Auf Antrag der Türkei kam die Nato noch am Dienstagnachmittag zu einer Sondersitzung zusammen. Ein Sprecher des Militärbündnisses betonte, es handele sich bei dem außerordentlichen Treffen nicht um Konsultationen nach Artikel 4 des Nordatlantikvertrags. Darin heißt es: „Die vertragschließenden Staaten werden in Beratungen miteinander eintreten, wenn nach der Meinung eines von ihnen die Unversehrtheit des Gebietes, die politische Unabhängigkeit oder die Sicherheit irgendeines der vertragschließenden Staaten bedroht ist.“ In der Geschichte der Nato wurde dieser Artikel nur fünfmal in Anspruch genommen – meistens von der Türkei. Dass Ankara in diesem Fall darauf allerdings verzichtet, zeigt, dass die türkische Führung nicht von einer direkten Bedrohung als Folge des Abschusses ausgeht – und dass die Nato den Eindruck einer weiteren Eskalation unbedingt vermeiden will. Doch alle Beteiligten wissen auch, dass im Fall einer russischen Vergeltungsaktion die Nato-Partner gemäß Artikel 5 zum Beistand verpflichtet wären.

Das Kampfflugzeug stürzt auf syrischen Boden. Die beiden Piloten konnten das Flugzeug mit Schleudersitz und Fallschirm verlassen, wurden aber von turkmenischen Rebellen nach deren Angaben in der Luft tödlich getroffen.
Das Kampfflugzeug stürzt auf syrischen Boden. Die beiden Piloten konnten das Flugzeug mit Schleudersitz und Fallschirm verlassen, wurden aber von turkmenischen Rebellen nach deren Angaben in der Luft tödlich getroffen.
© dpa

Wie groß ist das Risiko einer weiteren militärischen Eskalation, und was kann dagegen getan werden?

Das Verhältnis zwischen Russland und dem Westen ist seit dem Ukraine-Krieg angespannt. Die baltischen Staaten, Schweden und Finnland berichteten über Verletzungen ihres Luftraums durch russische Militärmaschinen. Außerdem gab es deutlich mehr Flüge russischer Kampfflugzeuge im internationalen europäischen Luftraum. Zumindest einige von ihnen waren mit abgeschalteten Transpondern unterwegs, übermittelten also keine für die Sicherheit der zivilen Luftfahrt wichtigen Signale. Die „Gefahr unbeabsichtigter militärischer Eskalationsschritte“ müsse dringend reduziert werden, mahnte kürzlich der Vorsitzende der Münchner Sicherheitskonferenz, Wolfgang Ischinger.

Mehrere Male seien die Nato und der Westen „nur haarscharf an militärischen Zwischenfällen vorbeigeschrammt“. Ischinger fordert daher eine Wiederbelebung des Nato-Russland-Rats.

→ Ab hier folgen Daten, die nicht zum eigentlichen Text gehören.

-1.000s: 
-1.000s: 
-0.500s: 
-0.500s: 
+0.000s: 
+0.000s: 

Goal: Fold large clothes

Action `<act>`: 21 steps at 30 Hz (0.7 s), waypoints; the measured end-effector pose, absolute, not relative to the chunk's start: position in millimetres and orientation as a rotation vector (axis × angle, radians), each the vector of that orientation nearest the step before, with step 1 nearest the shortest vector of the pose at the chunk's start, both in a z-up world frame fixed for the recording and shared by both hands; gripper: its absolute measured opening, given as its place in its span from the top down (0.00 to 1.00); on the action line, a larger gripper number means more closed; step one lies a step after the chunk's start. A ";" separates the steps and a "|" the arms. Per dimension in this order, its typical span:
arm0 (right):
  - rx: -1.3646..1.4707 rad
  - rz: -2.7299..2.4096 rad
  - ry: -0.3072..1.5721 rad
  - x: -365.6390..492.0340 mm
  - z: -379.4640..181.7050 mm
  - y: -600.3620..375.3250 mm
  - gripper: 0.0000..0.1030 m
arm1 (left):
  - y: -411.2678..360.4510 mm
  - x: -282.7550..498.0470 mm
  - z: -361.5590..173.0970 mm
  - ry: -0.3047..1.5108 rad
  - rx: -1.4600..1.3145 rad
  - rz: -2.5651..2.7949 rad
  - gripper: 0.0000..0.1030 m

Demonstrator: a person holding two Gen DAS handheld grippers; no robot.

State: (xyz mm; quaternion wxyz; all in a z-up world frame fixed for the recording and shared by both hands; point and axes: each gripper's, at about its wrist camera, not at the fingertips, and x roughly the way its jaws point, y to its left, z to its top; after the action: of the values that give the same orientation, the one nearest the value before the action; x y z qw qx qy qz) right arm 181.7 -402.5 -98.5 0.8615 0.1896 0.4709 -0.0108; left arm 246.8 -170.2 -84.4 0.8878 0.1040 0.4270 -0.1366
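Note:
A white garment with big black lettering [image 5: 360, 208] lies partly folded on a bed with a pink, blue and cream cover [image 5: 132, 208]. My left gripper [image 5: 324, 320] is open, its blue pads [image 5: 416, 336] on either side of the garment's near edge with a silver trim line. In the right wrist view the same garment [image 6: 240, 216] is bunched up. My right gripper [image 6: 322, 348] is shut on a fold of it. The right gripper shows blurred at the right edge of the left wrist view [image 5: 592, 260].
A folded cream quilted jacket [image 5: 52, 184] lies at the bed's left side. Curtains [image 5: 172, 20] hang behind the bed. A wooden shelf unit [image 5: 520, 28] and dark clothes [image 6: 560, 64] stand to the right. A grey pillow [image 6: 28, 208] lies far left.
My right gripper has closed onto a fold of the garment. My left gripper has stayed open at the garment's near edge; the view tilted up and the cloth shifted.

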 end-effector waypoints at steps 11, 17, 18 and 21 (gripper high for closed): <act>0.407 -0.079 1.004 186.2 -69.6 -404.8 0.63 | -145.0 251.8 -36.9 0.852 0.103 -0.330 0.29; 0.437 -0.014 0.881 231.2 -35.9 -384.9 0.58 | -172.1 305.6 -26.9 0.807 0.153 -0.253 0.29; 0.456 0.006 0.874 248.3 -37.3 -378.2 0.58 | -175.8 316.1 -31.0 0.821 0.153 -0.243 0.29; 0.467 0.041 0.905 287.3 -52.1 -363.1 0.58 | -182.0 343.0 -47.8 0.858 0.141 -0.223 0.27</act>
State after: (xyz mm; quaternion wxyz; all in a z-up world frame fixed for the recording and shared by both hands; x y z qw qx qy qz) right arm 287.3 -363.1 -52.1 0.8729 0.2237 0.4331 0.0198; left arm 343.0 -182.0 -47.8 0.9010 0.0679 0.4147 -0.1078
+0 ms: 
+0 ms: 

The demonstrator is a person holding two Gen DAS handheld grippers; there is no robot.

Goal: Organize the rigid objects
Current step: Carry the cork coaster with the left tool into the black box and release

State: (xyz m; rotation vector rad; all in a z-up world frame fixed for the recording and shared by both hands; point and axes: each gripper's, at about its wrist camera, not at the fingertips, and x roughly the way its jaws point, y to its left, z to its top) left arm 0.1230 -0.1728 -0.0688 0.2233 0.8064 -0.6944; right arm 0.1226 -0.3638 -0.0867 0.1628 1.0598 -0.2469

Dessen offizielle Treffen waren als Reaktion auf die Annexion der ukrainischen Halbinsel Krim durch Russland im Jahr 2014 ausgesetzt worden.

Droht nun eine Ausweitung des Syrien-Konflikts?

Der Krieg in Syrien ist schon längst keine alleinige Angelegenheit von Assad und der syrischen Opposition mehr. Neben Russland, dem Iran, der Türkei, den USA und Frankreich mischen auch die arabischen Golf-Staaten sowie die libanesische Hisbollah-Miliz in dem Konflikt mit, um ihre jeweiligen Interessen durchzusetzen. Dabei gibt es eine Frontstellung zwischen jenen, die wie die Türkei und die Golfstaaten die sunnitische Opposition unterstützen, und der Gruppe aus Assad, Russland sowie den schiitischen Kräften Iran und Hisbollah. Die USA und Frankreich kümmern sich um eine Bekämpfung des „Islamischen Staates“, greifen in den Konflikt zwischen Assad und den Rebellen aber nicht ein.

Eine an den Kalten Krieg erinnernde Ost-West-Konfrontation in Syrien nach dem Abschuss des russischen Flugzeuge würde an diesen Konstellationen nichts ändern, die Suche nach Frieden aber erschweren. Zudem könnte letztlich der IS von dem Streit profitieren.